Franklin Roosevelt's New Deal was a huge public works relief program designed to help America through the Great Depression. The New Deal tackled everything from bank failures to unemployment to the plight of farmers.
Watch the following video about the New Deal programs and take notes.
Franklin Delano Roosevelt (FDR) entered the presidency actively trying to alleviate the effects of unemployment and poverty brought on by the Great Depression. One of his first acts was helping the banks get back on their feet. In 1929 alone, 659 banks closed--they did not have money to operate. By 1932, over 5,000 more banks went out of business.
Two days after taking the oath of office, FDR declared a bank holiday. Banking transactions (except for making change) were suspended across the nation for four days. During that time, FDR drafted an Emergency Banking Act, which Congress quickly passed. The Act allowed the president and Treasury to reopen banks that were healthy and help those that were not. For banks that were short on assets, customers were only allowed to withdraw part of their money. Banks on the brink of collapse only accepted deposits.
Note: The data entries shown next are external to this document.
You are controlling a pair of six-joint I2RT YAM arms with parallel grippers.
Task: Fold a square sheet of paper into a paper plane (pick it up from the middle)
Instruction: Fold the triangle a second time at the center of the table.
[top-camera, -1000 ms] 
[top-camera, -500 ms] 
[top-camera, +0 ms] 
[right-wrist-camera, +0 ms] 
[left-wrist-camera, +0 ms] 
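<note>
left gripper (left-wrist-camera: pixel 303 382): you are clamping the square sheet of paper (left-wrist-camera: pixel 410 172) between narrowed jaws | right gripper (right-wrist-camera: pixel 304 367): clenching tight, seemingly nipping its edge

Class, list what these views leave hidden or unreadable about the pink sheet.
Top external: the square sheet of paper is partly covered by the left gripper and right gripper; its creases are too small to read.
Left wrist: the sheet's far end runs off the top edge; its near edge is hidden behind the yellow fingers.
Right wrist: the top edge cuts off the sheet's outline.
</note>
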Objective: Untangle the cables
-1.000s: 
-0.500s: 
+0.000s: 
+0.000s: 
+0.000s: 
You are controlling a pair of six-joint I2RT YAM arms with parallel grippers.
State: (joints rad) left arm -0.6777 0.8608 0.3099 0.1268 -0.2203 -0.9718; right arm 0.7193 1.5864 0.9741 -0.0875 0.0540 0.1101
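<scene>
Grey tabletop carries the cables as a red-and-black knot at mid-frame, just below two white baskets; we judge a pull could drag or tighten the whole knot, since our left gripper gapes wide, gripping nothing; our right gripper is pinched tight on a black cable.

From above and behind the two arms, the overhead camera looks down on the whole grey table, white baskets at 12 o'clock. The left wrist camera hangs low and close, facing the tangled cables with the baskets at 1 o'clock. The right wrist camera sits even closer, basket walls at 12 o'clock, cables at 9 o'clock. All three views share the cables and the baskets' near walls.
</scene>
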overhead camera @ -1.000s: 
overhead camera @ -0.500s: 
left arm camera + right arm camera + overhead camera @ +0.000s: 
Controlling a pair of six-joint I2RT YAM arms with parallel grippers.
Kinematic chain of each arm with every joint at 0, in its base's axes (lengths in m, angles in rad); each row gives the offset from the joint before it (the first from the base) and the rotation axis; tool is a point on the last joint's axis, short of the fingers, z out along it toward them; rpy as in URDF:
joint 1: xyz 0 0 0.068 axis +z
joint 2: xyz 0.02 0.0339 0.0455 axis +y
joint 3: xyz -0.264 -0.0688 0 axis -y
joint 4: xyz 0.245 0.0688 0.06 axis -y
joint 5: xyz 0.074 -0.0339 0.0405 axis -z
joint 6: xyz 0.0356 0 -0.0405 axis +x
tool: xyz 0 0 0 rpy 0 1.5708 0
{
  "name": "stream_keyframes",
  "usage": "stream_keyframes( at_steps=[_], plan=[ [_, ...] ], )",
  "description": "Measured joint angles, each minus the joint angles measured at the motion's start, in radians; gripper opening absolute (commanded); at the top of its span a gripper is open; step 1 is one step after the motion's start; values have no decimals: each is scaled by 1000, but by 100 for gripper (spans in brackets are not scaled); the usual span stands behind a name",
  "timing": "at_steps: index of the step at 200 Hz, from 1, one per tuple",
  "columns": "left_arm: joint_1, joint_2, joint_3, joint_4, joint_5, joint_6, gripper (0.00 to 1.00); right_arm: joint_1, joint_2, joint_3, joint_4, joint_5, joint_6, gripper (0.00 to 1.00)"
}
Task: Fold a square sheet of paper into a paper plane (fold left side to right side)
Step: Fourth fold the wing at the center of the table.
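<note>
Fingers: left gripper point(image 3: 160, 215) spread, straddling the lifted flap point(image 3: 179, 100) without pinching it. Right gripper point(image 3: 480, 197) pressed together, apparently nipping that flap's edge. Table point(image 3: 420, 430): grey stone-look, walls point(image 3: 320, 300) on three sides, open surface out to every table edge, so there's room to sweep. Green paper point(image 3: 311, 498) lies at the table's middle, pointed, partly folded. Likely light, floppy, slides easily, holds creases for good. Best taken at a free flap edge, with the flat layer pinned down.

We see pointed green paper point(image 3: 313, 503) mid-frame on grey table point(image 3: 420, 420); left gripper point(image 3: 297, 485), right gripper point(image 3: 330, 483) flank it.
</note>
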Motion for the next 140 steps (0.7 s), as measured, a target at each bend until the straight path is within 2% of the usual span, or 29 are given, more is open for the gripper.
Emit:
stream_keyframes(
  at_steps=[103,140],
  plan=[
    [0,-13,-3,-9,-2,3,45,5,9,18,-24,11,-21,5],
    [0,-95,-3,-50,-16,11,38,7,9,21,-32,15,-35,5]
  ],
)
To garner support for the measure, Roosevelt addressed the nation on the radio through one of his famous Fireside Chats. He soothingly told the public that the government had created a Federal Deposit Insurance Corporation which guaranteed accounts in the banks. In other words, if a family had deposited money, and the bank could not give it back to them, the federal government would.
Soon the nation was confident enough to place their money back in the banks. And if you go into banks even today, you will see signs that tell customers their money is insured through the FDIC.
The next challenge FDR needed to tackle was the nation’s high unemployment rate. Roosevelt felt the economy needed a government stimulus to get things going again. He first established the Federal Emergency Relief Act which gave $3 billion to state and local government for relief payments to get money into local economies.
In 1933, the Civilian Conservation Corps or CCC was established. The CCC was aimed at young, unmarried males who were hired to do public work projects, such as constructing reservoirs, building bridges, and cutting fire lanes through forests. They planted trees, dug ponds, and cleared lands for camping. CCC employees earned $30 dollars per month, most of which was sent directly to their families.
The CCC was extremely popular. Discouraged youths were removed from the streets and given paying jobs and provided with room and shelter. Roosevelt’s New Deal offered many other public works government funded programs to get people back to work. The Works project Administration (WPA) was the largest and most ambitious American New Deal agency, over time employing over 8 million people (mostly unskilled men) to carry out public work projects, such as road building, school building, and arts projects.
American farmers were in trouble even before the Great Depression began and needed help as well. The prices of farm goods had fallen, and farmers were in debt, needing to buy expensive farming machinery, seeds, and fertilizer. The Agricultural Adjustment Administration (or AAA) was created as a part of the New Deal. Under this program, farmers were paid to limit the amount of food they could produce.
In this way, scarcity would drive the price of food back up. Under the AAA, the prices of agricultural products tripled. The AAA was ultimately repealed by the Supreme Court in 1936 for being unconstitutional.
Rural electrification programs and groups, such as the Tennessee Valley Authority (TVA), also helped farmers by bringing electricity to rural communities that didn’t have connectivity.
In 1935, the Roosevelt administration began helping people prepare for retirement. Previously people were expected to save a portion of their paychecks for retirement. But during the Depression, most people could not afford to save. The Social Security Act (SSA) was passed to help with this problem. It was deemed a "contract between generations."
Under this act, workers and employers would have around 3% of their paycheck deducted, which they would then get back in increments after retiring at the age of 65. It also serves as a safety net and can be used in the case of job loss as unemployment compensation.